Here is another pig cooked in the Kinikini yard. This is George, the latest from Tonga. A very good man who is faithful and looks to be a talented leader. He left his wife and four children in Tonga to see if he couldn't make a better life for them. He is very homesick so we hope he can stick it out before he can bring his family over. The branch could use his strength.
While at the Kinikini's thought you would like an update on the tomato plants. They seem to be doing very well and from the looks of the structure built for the vines to climb on they expect them to be very tall. This is like the end of May in Oregon.
All this for about 75 guests. They had the food in their garage and then most took it outside. We sat at the table in the back. We did not over due this time except Sister Hoagland had two bites of her ice cream and "made" me eat the rest. The was taken before all the food had been brought out. To get meat from the pig all you need do is pull some off with your fingers. The happy birthday strip also played a very high pitched happy birthday over and over and over.
The birthday girls cutting their cake.
All that food and cake and ice cream too. Aho Langi with a little ice cream for desert.
Our primary gang. These are good boys who worked hard to learn their parts for the primary program. Maui & Taufa Kinikini, Nuku Langi, and Salesi & Lesili Langi.
Sunday we had our primary program. Sister Hoagland has worked very hard on this program and we have helped a couple of the boys who can not read to do their part. We were surprised at how they came dressed for the program.
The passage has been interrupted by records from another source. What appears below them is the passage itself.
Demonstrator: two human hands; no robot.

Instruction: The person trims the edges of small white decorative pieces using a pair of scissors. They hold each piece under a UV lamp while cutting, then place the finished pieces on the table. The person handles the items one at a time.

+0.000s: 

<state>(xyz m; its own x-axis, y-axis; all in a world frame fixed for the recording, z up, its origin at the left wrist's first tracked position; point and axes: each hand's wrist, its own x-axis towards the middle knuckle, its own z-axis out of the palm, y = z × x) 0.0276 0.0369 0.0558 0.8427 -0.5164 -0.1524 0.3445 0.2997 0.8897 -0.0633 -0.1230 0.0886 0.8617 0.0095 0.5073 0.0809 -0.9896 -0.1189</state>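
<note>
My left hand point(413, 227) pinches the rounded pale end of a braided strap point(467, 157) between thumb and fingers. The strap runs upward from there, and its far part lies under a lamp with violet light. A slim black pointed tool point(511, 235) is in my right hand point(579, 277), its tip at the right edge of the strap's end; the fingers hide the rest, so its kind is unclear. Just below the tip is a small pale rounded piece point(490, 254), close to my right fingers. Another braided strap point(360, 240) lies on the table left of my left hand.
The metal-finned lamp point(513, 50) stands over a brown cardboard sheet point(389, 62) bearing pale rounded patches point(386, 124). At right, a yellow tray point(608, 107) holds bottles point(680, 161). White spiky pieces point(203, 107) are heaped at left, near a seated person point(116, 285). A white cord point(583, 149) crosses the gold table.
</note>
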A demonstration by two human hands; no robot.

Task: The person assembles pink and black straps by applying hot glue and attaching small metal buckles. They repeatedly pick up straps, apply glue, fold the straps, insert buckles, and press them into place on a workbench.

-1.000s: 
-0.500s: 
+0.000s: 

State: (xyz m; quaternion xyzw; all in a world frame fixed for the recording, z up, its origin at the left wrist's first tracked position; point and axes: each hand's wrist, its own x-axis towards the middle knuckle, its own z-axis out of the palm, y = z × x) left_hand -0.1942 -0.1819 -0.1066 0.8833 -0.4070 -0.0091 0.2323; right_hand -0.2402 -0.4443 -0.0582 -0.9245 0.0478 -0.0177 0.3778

Three of the boys came in while we were singing the Sacrament hymn and Sister Hoagland was so amazed at how they looked that she forgot where she was in the hymn. The big guy in the back is Sione Langi, second counselor in the branch presidency. He is so shy and self conscious of his English that I have never had a conversation with him.
Two best friends, Hola Langi and Mele toli, who go to school together. Hola lives with the Toli's during the week to go to school with Mele. Their fathers have been best friends since Single adult days.
Sione Langi family. Sione, Eleni, Iriah, Pony, Sione, and Nuku. A friend of Ana Langi's, Ofa Lamipeti, and Ana. Ofa is a beautiful girl, who was raised by her grandparents who are Catholic. She has a mother, who lives 4 hours from here, and is active and she was baptized as a child. Grandparents want her to be catholic and are very anti. We teach Nuku reading three times a week. He is doing very well.
This is the Aho and Manui langi family. Front row is Mele, Meleani, Salesi, and Lesili. Back Row, Hola, Manui and Aho. We work with the two boys on their English. Lesili has a hard time but is progressing.
This is the Emili and Ola Langi Family. Ola is the primary president and Emili teaches the Tongan Sunday School class. The boys are 'Apolo, Richard, and David. Ola's parents sent these outfits from Tonga last week. As you can imagine, we love these little children and are thankful we are able to work with them.
Together we can feel unified and directed.